Er integriert auch Miami Bass-Elemente, Indiegitarren, brodelnde Subbässe und vor allem anderem eine Stimme, die sich könnerhaft am Soul abarbeitet. Ebony Thomas, die schon aufgrund ihres blondierten Riesenafros eigentlich nicht übersehen werden kann, fasst ihr beeindruckendes Genre-Sammelsurium lakonisch als "punk approach to pop" zusammen.
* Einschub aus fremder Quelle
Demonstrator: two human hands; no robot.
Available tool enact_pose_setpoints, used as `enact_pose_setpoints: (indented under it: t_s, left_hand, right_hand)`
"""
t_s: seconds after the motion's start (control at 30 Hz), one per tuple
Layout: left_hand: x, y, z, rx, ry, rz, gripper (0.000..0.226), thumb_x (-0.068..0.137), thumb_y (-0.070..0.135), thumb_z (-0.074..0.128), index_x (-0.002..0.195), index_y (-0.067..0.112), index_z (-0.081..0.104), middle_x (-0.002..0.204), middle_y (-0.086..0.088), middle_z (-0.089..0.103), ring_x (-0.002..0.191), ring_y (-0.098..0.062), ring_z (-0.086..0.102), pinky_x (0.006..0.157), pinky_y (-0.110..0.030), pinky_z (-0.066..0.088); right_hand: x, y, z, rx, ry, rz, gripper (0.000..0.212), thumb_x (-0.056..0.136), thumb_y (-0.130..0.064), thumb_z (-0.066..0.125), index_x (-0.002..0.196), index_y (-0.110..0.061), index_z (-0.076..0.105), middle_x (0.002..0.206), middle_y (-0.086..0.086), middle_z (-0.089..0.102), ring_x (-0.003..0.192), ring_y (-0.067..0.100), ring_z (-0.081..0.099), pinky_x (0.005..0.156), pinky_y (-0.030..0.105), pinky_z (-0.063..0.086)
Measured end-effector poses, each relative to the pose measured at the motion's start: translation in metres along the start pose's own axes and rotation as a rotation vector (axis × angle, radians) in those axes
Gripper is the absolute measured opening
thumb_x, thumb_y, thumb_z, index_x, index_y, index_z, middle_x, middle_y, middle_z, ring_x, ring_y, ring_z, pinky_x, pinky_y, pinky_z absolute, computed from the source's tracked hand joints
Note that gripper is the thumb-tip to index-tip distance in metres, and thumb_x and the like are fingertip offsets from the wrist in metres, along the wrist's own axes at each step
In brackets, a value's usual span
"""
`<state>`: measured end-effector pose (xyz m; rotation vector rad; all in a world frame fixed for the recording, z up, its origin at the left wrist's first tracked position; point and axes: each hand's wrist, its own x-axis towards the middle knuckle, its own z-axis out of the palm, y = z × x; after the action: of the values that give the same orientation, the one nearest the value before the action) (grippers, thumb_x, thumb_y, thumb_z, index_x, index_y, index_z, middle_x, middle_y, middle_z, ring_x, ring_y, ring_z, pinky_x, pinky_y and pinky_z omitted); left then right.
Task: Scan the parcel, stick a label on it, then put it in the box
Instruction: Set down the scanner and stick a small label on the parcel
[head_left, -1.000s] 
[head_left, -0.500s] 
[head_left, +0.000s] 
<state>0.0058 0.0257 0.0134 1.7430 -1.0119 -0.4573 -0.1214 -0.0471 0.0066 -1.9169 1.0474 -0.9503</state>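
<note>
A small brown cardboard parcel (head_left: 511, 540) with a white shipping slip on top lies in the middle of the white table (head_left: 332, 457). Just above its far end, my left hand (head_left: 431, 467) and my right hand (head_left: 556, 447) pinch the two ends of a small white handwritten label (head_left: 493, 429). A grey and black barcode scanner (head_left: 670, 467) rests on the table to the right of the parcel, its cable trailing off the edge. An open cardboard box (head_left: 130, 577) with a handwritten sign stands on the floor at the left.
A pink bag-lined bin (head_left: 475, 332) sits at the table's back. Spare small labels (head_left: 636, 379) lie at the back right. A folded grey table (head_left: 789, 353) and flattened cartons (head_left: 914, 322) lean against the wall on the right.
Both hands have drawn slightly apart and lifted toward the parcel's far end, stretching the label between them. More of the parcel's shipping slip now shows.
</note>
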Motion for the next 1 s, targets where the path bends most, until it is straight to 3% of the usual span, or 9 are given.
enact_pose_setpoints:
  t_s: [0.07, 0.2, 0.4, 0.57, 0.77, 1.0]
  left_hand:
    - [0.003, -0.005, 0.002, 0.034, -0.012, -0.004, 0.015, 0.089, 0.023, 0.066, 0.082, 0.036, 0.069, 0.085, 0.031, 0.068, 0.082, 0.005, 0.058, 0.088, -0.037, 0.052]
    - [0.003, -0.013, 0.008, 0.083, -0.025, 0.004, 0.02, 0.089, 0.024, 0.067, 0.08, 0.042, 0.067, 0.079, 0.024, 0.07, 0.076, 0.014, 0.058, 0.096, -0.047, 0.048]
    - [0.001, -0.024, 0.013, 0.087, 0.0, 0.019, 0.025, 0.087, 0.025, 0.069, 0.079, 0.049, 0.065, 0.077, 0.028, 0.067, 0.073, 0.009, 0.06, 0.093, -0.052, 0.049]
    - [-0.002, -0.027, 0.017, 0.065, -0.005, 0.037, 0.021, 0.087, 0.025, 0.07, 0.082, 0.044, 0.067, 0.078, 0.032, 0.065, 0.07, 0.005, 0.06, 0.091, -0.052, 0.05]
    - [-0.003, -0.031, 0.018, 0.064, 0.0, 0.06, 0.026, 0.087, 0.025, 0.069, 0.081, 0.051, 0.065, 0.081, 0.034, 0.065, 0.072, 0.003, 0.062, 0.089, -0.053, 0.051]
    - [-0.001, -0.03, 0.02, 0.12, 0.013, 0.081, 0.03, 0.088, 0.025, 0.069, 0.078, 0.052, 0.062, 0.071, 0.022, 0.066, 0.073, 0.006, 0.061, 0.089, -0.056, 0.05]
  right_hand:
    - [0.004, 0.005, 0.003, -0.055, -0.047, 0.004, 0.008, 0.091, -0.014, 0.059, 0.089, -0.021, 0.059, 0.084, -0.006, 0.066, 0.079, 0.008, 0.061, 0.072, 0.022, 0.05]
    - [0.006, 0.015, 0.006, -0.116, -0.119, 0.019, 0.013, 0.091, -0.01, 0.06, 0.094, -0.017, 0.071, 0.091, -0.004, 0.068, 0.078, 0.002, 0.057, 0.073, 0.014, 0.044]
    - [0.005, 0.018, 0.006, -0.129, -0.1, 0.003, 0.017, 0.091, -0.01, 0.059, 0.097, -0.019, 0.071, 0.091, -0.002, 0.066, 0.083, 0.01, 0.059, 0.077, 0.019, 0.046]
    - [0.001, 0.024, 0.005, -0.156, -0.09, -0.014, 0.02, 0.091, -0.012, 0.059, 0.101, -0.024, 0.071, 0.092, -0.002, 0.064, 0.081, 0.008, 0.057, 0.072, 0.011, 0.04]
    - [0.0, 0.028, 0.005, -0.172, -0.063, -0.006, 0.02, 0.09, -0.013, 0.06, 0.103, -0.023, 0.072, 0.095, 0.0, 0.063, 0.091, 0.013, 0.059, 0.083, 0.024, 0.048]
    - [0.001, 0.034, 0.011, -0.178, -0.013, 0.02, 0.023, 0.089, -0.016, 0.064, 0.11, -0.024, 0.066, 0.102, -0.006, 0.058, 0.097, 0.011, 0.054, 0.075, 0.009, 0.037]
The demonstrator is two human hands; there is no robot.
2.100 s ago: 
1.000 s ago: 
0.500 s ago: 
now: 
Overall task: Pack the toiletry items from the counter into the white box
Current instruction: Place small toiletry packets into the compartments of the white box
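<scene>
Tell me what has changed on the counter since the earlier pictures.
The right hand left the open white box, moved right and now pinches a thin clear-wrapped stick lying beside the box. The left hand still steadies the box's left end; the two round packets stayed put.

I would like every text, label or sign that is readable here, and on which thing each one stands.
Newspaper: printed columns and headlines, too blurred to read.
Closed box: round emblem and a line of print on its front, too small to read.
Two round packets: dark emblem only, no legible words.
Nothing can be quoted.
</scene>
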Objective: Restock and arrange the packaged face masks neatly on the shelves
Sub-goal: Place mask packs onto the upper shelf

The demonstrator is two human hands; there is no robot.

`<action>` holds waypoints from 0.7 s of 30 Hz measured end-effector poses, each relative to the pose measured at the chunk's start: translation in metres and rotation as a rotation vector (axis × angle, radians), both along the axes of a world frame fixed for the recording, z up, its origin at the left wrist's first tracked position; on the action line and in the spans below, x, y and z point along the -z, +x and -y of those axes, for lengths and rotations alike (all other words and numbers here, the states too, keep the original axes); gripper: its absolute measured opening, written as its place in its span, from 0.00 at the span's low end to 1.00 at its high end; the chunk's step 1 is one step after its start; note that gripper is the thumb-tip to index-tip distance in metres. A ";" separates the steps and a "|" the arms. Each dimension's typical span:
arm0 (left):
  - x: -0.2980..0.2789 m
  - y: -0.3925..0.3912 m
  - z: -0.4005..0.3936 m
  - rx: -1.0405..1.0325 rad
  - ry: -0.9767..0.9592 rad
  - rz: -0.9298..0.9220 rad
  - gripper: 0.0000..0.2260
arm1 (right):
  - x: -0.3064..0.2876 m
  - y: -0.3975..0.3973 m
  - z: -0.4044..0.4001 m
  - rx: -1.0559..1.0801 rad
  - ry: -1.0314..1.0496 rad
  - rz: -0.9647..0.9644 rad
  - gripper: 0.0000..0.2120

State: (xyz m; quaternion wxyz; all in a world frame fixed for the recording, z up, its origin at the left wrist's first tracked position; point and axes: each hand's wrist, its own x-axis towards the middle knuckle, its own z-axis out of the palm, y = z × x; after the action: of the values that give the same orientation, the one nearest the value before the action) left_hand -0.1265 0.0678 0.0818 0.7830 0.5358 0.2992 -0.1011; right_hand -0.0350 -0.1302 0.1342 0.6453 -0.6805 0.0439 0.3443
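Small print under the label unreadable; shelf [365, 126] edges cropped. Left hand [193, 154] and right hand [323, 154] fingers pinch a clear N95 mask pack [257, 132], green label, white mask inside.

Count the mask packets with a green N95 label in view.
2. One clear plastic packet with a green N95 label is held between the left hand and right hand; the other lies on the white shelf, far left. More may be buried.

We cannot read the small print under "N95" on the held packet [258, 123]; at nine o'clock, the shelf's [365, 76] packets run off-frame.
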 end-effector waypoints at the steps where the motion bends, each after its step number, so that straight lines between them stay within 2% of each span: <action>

Woher nun das Selbstbewusstsein rührt, sowohl das gesamte musikalische Konzept von der Idee bis zum Endprodukt als auch das farbenpralle Image als Dorothy im Reich des Zauberers von Oz selbst zu entwerfen, erklärt sie wie folgt: "Musik war ein Weg, den Fesseln der Gesellschaft zu entkommen, mich frei zu fühlen, anstatt die Beine übereinanderzuschlagen und zu lächeln."

Als Vorbilder benennt sie wegweisende Künstlerinnen wie Björk und Grace Jones. Insbesondere die Wave-Königin stand mit ihrer exaltierten weiblichen Stärke sicher ideologisch Pate für den vorliegenden Konfettiregen. Musikalisch vergleichbar grenzüberschreitend und doch innerhalb des Pop-Kosmos agierte zuletzt nur Santigold. Drum muss als einende Klammer für die Songs das Gefühl herhalten.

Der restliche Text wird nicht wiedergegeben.